Not sure this is the right board but I have a client that requested my company to perform a security assessment on their MX95 appliance. I was wondering if there is a checklist on what to review for best practice security on Meraki's.
Something like...
Password policy
Timeout length
Is SSO configured
2fa enabled enforced
Review local users
Thanks
Check some documentation that can help you.
General MX Best Practices - Cisco Meraki Documentation
MX Security Appliance FAQ - Cisco Meraki Documentation
MX Sizing Guide & Principles - Cisco Meraki Documentation
Hi @ArcherFX , are they expecting you to perform a pen-test or vulnerability assessment or literally just review the configuration against best practices?
Just review config against best practices.
I also tend to make comment about these settings (I usually label this bit of the report an "audit" of the current state).

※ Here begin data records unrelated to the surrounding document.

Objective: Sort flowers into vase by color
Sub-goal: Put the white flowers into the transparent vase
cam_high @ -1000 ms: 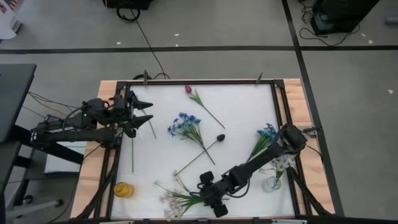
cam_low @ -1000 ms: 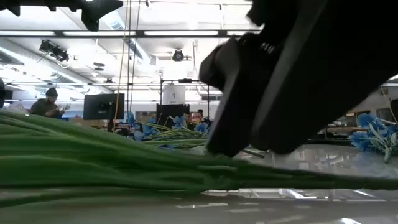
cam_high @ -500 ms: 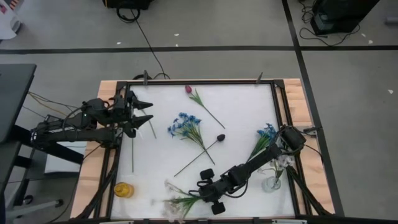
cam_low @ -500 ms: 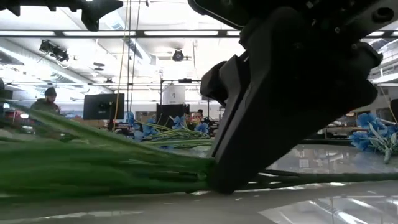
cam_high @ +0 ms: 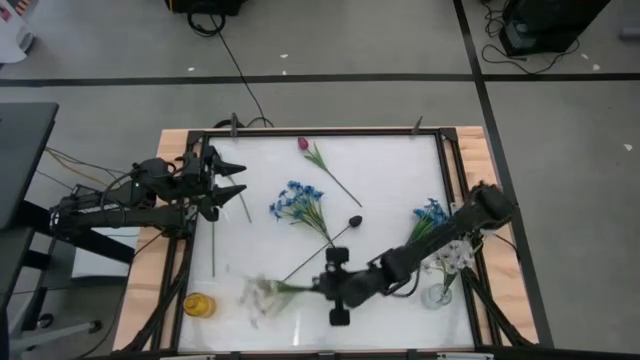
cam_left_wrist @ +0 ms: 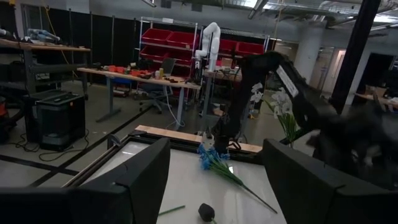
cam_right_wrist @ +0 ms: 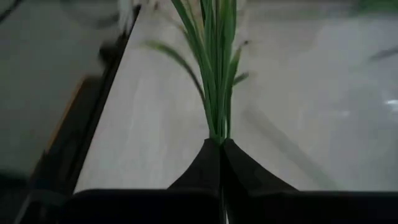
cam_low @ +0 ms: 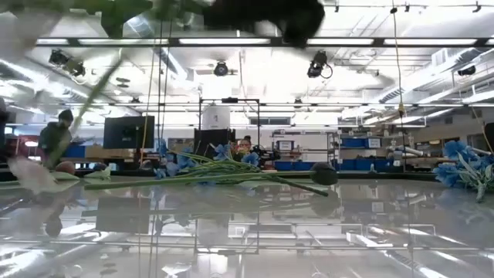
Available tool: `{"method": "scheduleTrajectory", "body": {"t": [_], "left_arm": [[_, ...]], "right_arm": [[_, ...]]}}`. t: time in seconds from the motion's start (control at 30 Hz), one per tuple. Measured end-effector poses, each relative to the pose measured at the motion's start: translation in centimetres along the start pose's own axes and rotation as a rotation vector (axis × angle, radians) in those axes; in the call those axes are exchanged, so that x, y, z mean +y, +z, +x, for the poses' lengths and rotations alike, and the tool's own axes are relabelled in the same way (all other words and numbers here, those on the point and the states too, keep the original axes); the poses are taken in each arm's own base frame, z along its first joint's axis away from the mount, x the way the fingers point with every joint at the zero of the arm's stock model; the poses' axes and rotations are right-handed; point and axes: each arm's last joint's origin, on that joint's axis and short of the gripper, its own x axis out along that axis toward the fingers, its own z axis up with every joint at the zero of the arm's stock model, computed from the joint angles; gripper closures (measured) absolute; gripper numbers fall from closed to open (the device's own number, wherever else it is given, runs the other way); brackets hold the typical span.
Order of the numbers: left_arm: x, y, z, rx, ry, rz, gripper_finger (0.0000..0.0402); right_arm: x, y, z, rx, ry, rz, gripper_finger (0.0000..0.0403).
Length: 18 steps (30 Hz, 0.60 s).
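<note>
My right gripper [cam_high: 322, 285] is near the table's front middle, shut on a white-blossom spray [cam_high: 262, 294] whose blossoms point toward the table's left. My left gripper [cam_high: 240, 180] waits open at the far left, holding nothing. A clear vase [cam_high: 437, 294] at the near right holds white flowers [cam_high: 452, 258]. A small yellow vase [cam_high: 198, 305] stands at the near left. Lying flat on the table are a blue bunch [cam_high: 298, 204], a second blue bunch [cam_high: 428, 214], a red-purple tulip [cam_high: 303, 144] and a blackish bud [cam_high: 354, 221]. My right gripper pinches the spray's bundle of green stems [cam_right_wrist: 217, 127] between its two fingers, near the stems' cut ends. The fingers lie roughly level, come from the table's right and run along the stems. The spray is off the table, its blossom end [cam_low: 31, 174] drooping lower than the fingers.
A bare green stem [cam_high: 212, 248] lies near the left edge below my left gripper. A dark frame [cam_high: 446, 170] borders the white table top. Open room lies in the near middle, between the two vases.
My right gripper has taken hold of the white spray's stems near the front edge. It has then risen and drawn back toward the table's middle. The spray has left the table and swung, so its blossoms now hang toward the left.
</note>
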Motion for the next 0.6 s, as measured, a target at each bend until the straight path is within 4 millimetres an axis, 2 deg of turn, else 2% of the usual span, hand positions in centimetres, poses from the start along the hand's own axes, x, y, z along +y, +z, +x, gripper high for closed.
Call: {"method": "scheduleTrajectory", "body": {"t": [0.17,0.3,0.43,0.6], "left_arm": [[0.0,0.0,0.0,0.000,0.000,0.000,0.0141],[0.0,0.0,0.0,0.000,0.000,0.000,0.0141],[0.0,0.0,0.0,0.000,0.000,0.000,0.0141],[0.0,0.0,0.0,0.000,0.000,0.000,0.0141]], "right_arm": [[-2.0,4.1,-4.3,-0.169,-0.106,0.035,0.0398],[-3.9,5.6,-6.8,-0.209,-0.193,0.090,0.0398],[-5.9,4.5,-7.1,-0.064,-0.287,0.148,0.0398],[-6.3,1.5,-5.1,0.197,-0.286,0.151,0.0398]]}}
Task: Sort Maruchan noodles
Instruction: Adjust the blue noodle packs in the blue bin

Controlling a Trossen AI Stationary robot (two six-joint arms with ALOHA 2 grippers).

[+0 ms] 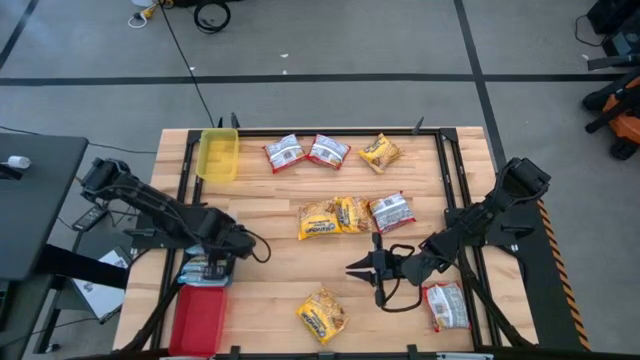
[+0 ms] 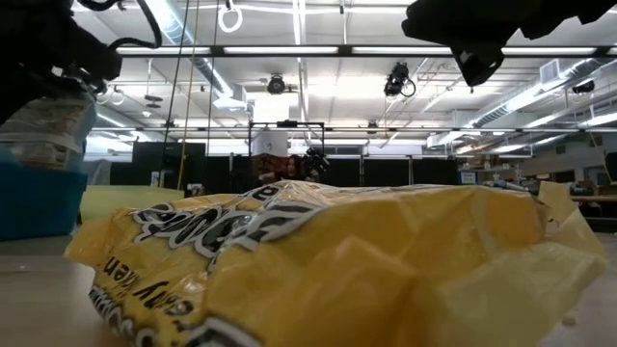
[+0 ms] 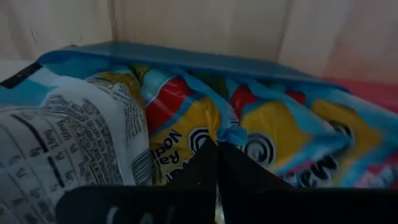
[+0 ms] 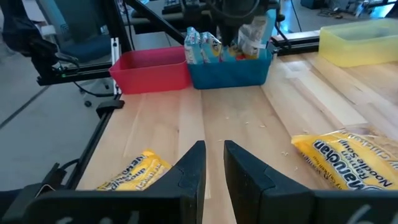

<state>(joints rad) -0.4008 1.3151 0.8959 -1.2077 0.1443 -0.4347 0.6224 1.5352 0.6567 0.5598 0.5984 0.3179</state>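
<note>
Blue-white noodle packets stand in a blue tray at the table's near left. My left gripper hangs over them, shut on one. Loose on the table lie yellow packets and red-and-white ones. My right gripper hovers over bare wood near the table's middle, pointing left. Its fingers are a narrow gap apart and hold nothing. My left gripper pinches the crimped top edge of a blue-white packet between its two fingertips, coming from above. The packet stands among the others in the blue tray. How many layers are in the pinch cannot be told.
A red tray sits just nearer than the blue one, and a yellow tray sits at the far left. Black rails run along the table's sides. Bare wood lies between my right gripper and the trays.
</note>
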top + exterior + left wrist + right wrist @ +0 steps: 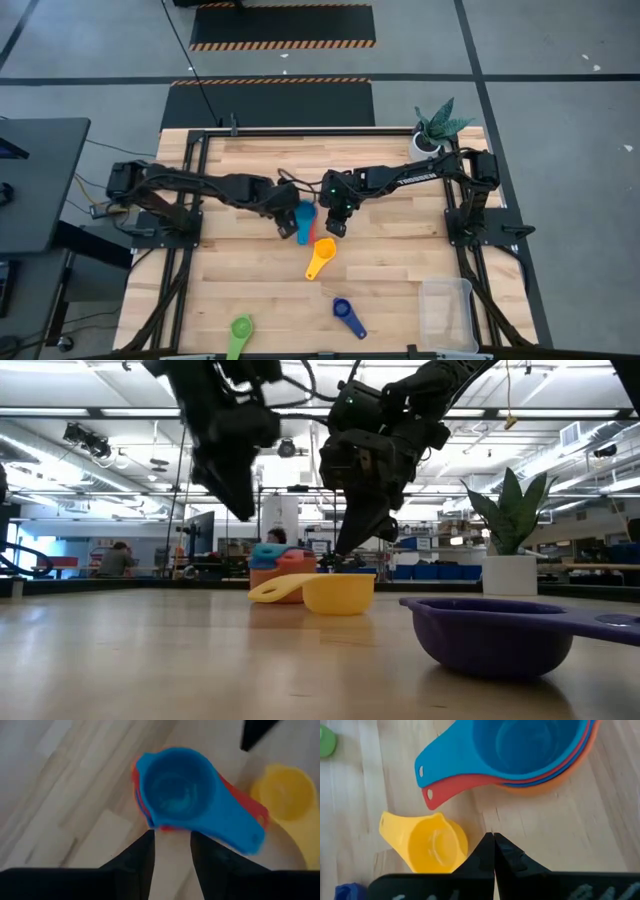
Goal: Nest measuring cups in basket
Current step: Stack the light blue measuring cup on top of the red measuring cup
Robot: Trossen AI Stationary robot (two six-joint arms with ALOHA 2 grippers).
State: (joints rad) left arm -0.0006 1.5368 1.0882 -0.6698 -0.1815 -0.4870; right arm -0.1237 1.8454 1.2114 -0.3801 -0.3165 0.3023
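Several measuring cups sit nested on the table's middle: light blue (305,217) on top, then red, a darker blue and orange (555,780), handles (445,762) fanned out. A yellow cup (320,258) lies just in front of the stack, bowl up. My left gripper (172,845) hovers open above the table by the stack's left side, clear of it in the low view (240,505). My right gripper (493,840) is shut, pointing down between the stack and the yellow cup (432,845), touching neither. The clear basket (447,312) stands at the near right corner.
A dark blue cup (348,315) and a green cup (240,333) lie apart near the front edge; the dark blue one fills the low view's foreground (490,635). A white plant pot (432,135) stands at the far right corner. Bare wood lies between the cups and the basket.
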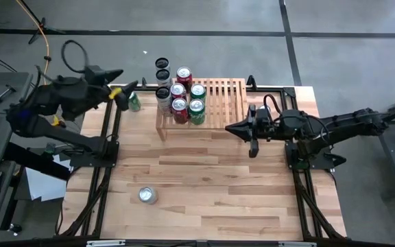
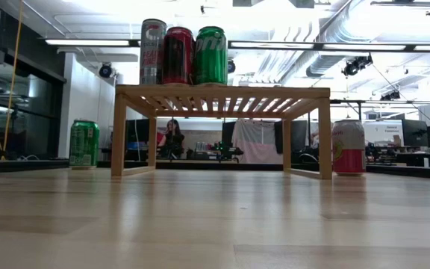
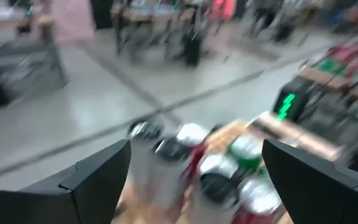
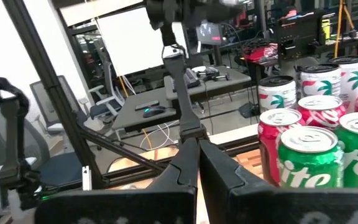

* Threat Protection settings (is it on or off, and if on what level is it set to). Is there anything bypassing IPS? If so, is that still valid?
* AMP [Advanced Malware Protection] (is it on or off). Are there any exclusions? Are those still valid?
* Content filtering settings (on or off, exclusions, same as above)
* Is the device running the current stable firmware version or better?
* Are the configured destinations for alerts still valid (people come and go)
I also do a review of anything in the security centre. Is there anything of interest? Have there been any changes to existing trends?
I'll also have a peek at traffic analytics. Is the kind of traffic what I would not expect to be seeing for this kind of company? For example is there a lot of traffic to an unknown port, or is there 1000 hours spent on social media sites per week, etc.
I would also add FW rules to that list. It's easy to set up rules and then 6 months later they are redundant for what ever reason.
We review our firewall rules bi-annually.